Раздувать миф о «Ледовом побоище» было выгодно Александру Невскому с его идеей «поворота к Востоку», а также православным церковникам, выступавшим за противостояние с «латинянами». Возможно, что именно люди в рясах и повлияли на записи в Софийской летописи о ливонских потерях. Не исключено, что сыграл свою роль и своеобразный новгородский гонор летописца или то обстоятельство, что запись велась со слов участников боя, а они, естественно, были склонны преувеличивать масштаб события. Вообще о том, можно безоговорочно доверять летописным сообщениям, говорит хотя бы такой штрих: согласно «Симеоновской летописи» во главе невской экспедиции шведов 1240 года якобы стоял сам король (в действительности, как мы знаем, ее возглавлял ярл Биргер, зять короля).

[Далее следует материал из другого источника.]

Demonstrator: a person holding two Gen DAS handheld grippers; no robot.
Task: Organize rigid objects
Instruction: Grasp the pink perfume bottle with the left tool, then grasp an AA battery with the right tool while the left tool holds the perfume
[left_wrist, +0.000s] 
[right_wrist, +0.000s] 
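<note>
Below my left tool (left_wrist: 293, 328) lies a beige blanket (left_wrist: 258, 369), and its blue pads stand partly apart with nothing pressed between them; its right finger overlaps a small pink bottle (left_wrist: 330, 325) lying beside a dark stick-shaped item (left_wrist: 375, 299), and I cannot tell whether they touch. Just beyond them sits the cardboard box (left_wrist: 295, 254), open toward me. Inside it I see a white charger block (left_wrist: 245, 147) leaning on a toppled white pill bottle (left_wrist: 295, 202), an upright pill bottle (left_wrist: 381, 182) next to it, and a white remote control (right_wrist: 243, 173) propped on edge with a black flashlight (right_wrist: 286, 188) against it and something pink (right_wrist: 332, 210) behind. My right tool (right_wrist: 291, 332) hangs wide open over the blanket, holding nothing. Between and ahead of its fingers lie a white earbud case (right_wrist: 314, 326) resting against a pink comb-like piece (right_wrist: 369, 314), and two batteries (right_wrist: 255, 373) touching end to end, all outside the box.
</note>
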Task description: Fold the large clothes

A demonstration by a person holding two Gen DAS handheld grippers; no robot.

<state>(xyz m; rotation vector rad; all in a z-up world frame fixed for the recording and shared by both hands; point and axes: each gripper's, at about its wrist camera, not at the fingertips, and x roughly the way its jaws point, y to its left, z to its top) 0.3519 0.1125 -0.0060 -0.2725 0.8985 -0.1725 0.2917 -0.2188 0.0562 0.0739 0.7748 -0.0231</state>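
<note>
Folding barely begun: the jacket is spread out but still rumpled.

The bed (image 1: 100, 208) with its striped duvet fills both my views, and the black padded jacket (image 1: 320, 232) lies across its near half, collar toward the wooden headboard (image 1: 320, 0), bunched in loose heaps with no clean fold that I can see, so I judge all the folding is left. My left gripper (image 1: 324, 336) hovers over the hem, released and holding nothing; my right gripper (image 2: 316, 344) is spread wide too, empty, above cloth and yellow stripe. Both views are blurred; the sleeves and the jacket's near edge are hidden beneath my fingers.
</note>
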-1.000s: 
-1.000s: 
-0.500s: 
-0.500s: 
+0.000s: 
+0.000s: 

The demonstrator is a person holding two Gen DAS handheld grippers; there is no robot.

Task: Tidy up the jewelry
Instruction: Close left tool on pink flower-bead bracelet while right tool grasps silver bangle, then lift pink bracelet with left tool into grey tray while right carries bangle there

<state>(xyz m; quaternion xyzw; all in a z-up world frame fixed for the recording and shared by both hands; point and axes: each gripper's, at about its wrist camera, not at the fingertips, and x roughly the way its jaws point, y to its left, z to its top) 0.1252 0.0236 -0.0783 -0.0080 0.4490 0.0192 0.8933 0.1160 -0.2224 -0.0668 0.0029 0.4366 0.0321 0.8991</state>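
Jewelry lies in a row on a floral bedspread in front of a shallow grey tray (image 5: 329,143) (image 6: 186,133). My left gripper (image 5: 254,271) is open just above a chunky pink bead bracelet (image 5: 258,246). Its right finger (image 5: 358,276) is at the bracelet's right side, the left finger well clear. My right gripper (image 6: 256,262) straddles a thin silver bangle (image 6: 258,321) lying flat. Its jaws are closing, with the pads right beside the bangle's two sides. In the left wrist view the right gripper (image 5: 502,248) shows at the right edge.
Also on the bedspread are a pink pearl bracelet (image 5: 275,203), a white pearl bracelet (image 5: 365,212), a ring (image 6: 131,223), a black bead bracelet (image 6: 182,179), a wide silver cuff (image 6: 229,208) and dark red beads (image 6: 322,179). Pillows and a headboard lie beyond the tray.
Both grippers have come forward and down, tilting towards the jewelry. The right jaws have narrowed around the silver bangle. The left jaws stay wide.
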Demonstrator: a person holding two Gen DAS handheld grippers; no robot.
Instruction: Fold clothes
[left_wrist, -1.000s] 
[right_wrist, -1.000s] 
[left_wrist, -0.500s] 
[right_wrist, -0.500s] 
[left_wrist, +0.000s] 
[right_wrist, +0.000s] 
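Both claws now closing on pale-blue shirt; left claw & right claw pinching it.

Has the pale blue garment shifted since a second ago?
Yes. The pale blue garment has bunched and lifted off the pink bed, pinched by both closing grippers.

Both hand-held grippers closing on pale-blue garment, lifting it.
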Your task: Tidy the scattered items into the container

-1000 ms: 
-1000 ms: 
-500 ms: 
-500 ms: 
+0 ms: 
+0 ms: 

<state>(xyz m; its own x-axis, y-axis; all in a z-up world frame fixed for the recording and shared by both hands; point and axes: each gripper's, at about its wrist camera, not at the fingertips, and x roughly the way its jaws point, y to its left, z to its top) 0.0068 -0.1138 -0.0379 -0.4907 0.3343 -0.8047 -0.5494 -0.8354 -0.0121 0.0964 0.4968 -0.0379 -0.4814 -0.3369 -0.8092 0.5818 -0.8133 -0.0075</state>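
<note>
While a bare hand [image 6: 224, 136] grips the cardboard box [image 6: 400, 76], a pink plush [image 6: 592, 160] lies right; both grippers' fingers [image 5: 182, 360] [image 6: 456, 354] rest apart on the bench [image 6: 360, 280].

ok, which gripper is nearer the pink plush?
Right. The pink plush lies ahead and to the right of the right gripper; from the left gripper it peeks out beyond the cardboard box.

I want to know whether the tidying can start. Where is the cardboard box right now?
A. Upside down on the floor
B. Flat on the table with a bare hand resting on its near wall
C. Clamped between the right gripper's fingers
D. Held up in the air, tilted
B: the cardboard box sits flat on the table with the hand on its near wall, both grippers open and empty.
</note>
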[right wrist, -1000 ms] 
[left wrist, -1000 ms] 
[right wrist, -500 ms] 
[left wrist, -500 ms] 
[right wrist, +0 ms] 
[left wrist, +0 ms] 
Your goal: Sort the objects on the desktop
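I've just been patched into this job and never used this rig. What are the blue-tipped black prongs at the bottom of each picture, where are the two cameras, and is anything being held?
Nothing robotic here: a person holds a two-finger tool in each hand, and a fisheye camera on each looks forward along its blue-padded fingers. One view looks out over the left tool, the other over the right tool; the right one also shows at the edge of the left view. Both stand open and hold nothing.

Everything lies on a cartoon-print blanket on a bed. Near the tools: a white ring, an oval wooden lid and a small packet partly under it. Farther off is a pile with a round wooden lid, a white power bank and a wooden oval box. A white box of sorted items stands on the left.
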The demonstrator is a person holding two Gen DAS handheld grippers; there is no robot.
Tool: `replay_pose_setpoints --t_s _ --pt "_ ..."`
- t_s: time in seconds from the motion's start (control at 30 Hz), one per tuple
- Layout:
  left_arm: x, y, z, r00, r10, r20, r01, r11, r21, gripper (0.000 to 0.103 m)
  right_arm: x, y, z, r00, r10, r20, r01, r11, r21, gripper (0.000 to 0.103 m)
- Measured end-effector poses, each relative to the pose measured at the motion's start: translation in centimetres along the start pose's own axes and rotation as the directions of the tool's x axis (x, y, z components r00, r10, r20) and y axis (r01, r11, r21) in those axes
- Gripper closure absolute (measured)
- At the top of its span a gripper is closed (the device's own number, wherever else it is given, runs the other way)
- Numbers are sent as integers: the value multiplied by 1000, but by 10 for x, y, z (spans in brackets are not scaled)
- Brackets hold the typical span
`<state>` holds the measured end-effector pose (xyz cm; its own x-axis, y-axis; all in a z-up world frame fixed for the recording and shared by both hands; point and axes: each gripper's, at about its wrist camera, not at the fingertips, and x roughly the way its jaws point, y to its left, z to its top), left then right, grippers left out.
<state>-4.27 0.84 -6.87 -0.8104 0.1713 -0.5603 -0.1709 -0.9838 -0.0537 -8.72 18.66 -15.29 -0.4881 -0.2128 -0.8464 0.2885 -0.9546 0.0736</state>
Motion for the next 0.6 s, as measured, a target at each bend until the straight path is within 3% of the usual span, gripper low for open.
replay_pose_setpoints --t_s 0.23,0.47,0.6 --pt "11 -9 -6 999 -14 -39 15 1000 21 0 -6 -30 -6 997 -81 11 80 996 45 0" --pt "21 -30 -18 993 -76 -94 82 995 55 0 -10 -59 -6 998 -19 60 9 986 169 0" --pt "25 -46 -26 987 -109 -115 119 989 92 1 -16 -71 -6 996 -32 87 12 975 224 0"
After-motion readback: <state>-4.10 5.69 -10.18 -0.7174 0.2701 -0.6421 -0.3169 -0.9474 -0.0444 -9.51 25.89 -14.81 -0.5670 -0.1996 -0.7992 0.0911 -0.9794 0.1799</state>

Основная часть новгородцев совсем не склонна была потакать далеко идущим планам Александра Невского, хорошо понимая, что он втягивает Новгород в историческое противостояние с Западом, точнее, стремится отколоть от Запада Новгород и Русь в целом. Характерно, что сразу же после «Ледового побоища» вече в очередной раз указало триумфатору «путь чист». Но он еще вернется на Волхов - в качестве ордынского карателя-садиста.